Même si, à Paris, on ne fait pas de commentaire, la présence des forces spéciales françaises à Manbij n’est plus un mystère. D’autant plus que, le 26 avril, le chef du Pentagone, James Mattis, a indiqué que 50 commandos français supplémentaires venaient d’être envoyés en Syrie pour renforcer leurs homologues américains dans les environs de cette localité, contrôlée depuis août 2016 par les Forces démocratiques syriennes (FDS), qui en avaient chassé les jihadistes de l’État islamique (EI ou Daesh).
D’après Sharfan Darwish, le porte-parole du Conseil militaire local des FDS, les forces spéciales américaines ont établi une nouvelle base à Manbij peu après l’offensive lancée par la Turquie contre les milices kurdes syriennes implantées dans le canton d’Afrin, dans le nord-ouest de la Syrie.
Depuis l’été 2016, Ankara ne fait pas mystère de son intention de chasser les FDS (une alliance arabo-kurde) de Manbij. Le président turc, Recep Tayyip Erdogan, ne cesse de dire que cette localité sera le prochain objectif de ses troupes et des groupes rebelles syriens que ces dernières soutiennent.
Et lors du premier meeting de campagne qu’il a donné à Istanbul pour les élections présidentielles et législatives anticipées prévues le 26 juin prochain, M. Erdogan a une nouvelle fois assuré qu’il poursuivrait les opérations militaires dans le nord de la Syrie.
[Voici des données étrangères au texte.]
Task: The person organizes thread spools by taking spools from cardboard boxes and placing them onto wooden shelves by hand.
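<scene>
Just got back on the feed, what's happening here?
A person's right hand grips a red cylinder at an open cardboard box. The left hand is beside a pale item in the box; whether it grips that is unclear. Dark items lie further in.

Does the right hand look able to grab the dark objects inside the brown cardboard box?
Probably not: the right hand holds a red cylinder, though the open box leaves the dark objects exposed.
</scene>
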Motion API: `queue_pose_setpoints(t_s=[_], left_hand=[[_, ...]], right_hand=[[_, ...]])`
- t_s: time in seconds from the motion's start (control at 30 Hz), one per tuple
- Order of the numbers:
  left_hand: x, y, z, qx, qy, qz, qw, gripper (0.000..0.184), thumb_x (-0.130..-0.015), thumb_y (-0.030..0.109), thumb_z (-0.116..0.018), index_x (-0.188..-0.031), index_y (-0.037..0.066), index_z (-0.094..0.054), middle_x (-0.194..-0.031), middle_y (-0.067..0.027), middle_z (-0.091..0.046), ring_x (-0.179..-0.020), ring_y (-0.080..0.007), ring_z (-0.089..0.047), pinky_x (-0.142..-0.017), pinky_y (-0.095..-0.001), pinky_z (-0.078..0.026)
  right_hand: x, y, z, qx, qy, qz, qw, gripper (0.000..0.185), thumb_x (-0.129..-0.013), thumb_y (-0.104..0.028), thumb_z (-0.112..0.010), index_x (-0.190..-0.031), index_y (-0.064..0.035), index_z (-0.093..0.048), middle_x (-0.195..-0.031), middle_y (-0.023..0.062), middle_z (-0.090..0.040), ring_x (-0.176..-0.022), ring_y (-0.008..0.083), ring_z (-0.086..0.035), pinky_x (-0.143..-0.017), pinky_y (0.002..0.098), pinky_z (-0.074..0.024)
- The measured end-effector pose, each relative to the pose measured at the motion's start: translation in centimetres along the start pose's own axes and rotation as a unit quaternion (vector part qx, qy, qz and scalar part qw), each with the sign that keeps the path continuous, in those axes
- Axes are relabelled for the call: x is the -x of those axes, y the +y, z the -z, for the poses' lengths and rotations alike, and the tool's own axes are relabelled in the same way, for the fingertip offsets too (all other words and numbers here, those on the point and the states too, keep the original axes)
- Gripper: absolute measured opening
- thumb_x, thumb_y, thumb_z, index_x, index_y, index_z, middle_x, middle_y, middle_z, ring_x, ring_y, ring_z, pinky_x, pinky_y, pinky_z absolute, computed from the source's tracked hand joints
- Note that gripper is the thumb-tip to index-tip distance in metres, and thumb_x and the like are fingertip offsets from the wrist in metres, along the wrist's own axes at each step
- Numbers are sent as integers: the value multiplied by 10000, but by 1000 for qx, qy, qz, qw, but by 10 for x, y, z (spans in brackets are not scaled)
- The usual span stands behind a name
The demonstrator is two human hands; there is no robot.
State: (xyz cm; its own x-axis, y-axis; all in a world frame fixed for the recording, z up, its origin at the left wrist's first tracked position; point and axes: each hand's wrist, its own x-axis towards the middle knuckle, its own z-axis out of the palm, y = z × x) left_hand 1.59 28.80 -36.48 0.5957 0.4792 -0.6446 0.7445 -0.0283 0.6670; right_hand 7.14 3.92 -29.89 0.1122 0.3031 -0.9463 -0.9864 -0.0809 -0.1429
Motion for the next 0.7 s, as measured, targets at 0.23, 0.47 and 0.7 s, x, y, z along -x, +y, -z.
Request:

Depuis quelques jours, des photographies montrant des commandos français et américains patrouiller dans les environs de Manbij circulent sur les réseaux sociaux. Selon M. Darwish, ces patrouilles sont menées « entre les lignes qui séparent les FDS des miliciens soutenus par la Turquie. »
Mieux encore : d’après ce qu’il a confié à l’agence Reuters, les militaires français et américains partagent la même base, c’est à dire celle qui a été construite en janvier pour, dit-il, « surveiller et protéger la frontière » entre les combattants des FDS et ceux appuyés par Ankara.
Ces précisions apportées par ce porte-parole des FDS coïncident avec la publication, par le quotidien Le Monde, d’un long reportage sur la présence des forces spéciales françaises en Syrie. Depuis 2015, ces dernières ont intégré des opérateurs au sein des unités kurdes à l’occasion des combats pour prendre Manbij et de Raqqa à Daesh.
« L’offensive lancée par la Turquie sur Afrin […] a tout bouleversé. Les FDS, accaparées par leur résistance à l’offensive turque, ont dû suspendre leurs opérations contre les jihadistes. Comprenant que le président Erdogan ne s’arrêterait pas là, les militaires ont convaincu Emmanuel Macron de se redéployer à Manbij, la cible suivante d’Ankara, avec des renforts américains », relate Le Monde. « Pour les Français, il n’était ni moralement, ni stratégiquement souhaitable que la coalition lâche les FDS, seules capables de tenir le nord-est syrien dans la durée », poursuit-il.
En outre, les miliciens kurdes ont de très bons rapports avec les commandos français. En tout cas, ils sont bien meilleurs que ceux qu’ils entretiennent avec les forces américaines. Pour illustrer cet état de fait, le journal a cité les propos d’une combattante kurde, la « camarade Klara », lors de la bataille de Raqqa. « Vous êtes bien plus puissants mais vous n’allez jamais en première ligne! Les Français le font! Vous avez votre technologie, mais eux, ils sont courageux! », aurait-elle lancé à l’endroit des opérateurs américains, d’après des témoins.